Rundu Gets German Medical Boost


By Surihe Gaomas


The Rundu State Hospital recently received a major boost consisting of medical equipment worth N$3 million from Germany.

The donation, which comprises the latest surgical supplies like needles, wound tapes, sheets, syringes, clothes as well as toys for children, came about as a result of the long standing cultural exchanges between Namibia and Germany.

It all began in May 2005 when traditional cultural groups Uukumwe and Kambundu of the Kavango Region were invited to perform in some towns in the Federal Republic of Germany. Their lively performances took the audience by storm. This culminated in several more visits to this country, where many of the cultural dancers got the opportunity to expose Namibian culture to the outside world.

As a token of appreciation to Namibia and the people of Kavango in particular, the Council of Trosingen from the Federal Republic of Germany decided to donate medical equipment worth N$3 million to the Rundu State Hospital.

The five-member German delegation was led by Consul Georg Quandt who handed over the donation at a ceremony in Rundu last week Friday.

In his keynote address, Minister of Youth, National Service, Sport and Culture John Mutorwa said culture is an important aspect of building unity in diversity.

“The government’s policy agenda is anchored upon the belief and commitment of cultivating culture as a unifying and nation-building force,” said Mutorwa, adding that it is important for such a situation to prevail especially for a country that only has a total population of about 2 million people.

In line with the country’s Constitution, namely Article 19, Mutorwa is of the opinion that cultural activities should continue to play an important role in unifying the nation, despite the different ethnic backgrounds and cultural diversities.

“Let cultural activities continue to play their important role of bringing our people – young and old – together at all times, to practically realise that achievable objective of an enriched unity in diversity,” added Mutorwa.

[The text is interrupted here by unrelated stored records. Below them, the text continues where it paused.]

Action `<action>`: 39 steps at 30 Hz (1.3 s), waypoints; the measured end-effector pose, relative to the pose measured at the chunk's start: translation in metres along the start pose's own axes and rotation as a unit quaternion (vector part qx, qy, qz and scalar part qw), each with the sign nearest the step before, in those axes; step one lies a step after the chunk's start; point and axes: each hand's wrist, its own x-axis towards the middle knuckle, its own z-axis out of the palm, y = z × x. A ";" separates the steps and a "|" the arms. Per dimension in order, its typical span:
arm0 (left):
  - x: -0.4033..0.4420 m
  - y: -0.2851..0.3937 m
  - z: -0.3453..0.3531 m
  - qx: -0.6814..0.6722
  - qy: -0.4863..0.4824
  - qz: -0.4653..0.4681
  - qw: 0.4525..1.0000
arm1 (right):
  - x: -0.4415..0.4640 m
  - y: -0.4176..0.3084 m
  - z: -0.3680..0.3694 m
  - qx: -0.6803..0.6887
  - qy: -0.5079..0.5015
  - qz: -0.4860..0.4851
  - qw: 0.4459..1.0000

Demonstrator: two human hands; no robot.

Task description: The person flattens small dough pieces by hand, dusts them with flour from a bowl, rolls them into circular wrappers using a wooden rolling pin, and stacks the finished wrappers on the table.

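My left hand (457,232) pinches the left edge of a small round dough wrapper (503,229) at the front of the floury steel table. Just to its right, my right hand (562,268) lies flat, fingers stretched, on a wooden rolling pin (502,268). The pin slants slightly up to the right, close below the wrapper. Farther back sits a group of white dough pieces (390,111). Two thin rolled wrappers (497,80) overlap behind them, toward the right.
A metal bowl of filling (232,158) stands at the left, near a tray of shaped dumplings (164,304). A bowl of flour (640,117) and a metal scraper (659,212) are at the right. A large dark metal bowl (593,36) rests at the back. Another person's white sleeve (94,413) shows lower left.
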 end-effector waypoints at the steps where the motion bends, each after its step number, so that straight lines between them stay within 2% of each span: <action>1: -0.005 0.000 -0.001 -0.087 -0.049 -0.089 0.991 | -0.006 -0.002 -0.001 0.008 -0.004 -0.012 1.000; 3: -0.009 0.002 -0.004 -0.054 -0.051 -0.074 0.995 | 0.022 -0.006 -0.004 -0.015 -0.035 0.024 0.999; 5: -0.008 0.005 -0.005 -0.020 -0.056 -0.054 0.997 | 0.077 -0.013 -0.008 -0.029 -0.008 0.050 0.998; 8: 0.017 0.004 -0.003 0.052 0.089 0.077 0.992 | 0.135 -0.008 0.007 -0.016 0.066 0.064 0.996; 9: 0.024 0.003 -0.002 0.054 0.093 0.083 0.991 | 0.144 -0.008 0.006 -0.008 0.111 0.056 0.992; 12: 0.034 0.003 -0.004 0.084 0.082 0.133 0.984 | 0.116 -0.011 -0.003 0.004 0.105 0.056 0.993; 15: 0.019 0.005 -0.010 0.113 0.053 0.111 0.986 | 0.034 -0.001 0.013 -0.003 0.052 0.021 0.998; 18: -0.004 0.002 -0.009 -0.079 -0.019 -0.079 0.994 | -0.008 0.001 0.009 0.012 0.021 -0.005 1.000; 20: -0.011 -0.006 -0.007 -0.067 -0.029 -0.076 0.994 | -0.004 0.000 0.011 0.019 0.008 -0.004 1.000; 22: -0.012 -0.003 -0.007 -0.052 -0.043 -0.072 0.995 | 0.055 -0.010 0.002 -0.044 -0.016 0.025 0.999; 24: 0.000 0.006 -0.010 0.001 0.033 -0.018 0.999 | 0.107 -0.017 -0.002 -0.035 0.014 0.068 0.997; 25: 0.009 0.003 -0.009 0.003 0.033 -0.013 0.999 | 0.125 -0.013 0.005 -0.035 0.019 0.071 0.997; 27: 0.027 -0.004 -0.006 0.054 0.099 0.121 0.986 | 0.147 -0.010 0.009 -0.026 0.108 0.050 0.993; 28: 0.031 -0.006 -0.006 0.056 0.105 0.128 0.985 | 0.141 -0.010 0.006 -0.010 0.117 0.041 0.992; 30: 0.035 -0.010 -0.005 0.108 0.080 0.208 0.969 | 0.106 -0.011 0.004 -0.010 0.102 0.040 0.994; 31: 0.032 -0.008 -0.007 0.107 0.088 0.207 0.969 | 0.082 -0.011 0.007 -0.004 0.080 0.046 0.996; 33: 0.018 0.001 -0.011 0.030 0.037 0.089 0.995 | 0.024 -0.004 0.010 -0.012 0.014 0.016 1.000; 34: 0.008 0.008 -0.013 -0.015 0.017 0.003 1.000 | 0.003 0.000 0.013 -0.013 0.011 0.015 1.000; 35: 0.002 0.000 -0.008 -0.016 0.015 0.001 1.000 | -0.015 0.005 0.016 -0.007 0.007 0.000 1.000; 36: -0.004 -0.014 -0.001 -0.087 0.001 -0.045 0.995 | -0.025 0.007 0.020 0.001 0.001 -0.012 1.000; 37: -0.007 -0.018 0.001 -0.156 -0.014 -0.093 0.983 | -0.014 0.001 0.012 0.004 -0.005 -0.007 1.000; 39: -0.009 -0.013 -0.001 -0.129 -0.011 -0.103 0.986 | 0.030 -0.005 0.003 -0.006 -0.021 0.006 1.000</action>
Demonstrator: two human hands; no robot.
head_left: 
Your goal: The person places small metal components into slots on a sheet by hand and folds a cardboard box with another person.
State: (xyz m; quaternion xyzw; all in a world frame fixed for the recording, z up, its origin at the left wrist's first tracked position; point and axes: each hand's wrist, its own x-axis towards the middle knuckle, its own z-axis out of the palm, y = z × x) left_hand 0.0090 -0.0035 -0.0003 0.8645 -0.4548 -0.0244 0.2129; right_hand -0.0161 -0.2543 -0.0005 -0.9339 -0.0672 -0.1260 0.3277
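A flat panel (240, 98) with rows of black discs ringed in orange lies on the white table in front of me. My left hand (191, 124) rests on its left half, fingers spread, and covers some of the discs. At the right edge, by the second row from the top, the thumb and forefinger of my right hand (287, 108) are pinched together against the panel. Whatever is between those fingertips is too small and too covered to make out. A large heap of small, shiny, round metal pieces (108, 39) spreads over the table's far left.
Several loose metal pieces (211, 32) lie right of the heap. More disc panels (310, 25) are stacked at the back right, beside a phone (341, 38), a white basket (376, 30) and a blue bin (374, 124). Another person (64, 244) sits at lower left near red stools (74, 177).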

The main objective of these cultural exchange programmes and cultural tours to other countries is to enhance and promote mutual friendship ties and promote culture beyond the country’s borders.

Such a “human culture” further enhances what Mutorwa called “internal understanding, dialogue, contact, communication and cooperation”.

At the same time, arts and culture must also be seen as a way through which Namibians can earn money and use this cultural trade as a means of creating job opportunities.

“Our diversity is a source of strength, not weakness. Our diversity is thus our wealth,” said Mutorwa.

In response, Consul George Quandt saw the donation to the Rundu State Hospital not only as an investment to improve health service delivery in the Kavango Region, but also a sign of the good cultural friendship between Namibia and Germany.

“We help where we can and we have many friends in Namibia and Rundu in particular,” said Quandt.

Upon receiving the donation, Chief Medical Officer of the Rundu State Hospital Dr Yuri Yangazov expressed gratitude for the kind gesture, saying that the medical equipment will be put to good use.

The Rundu State Hospital currently caters for 126 patients. It has a staff complement of 392 people.

Meanwhile, the Kavango cultural dance groups have been invited to Germany for more performances in July this year.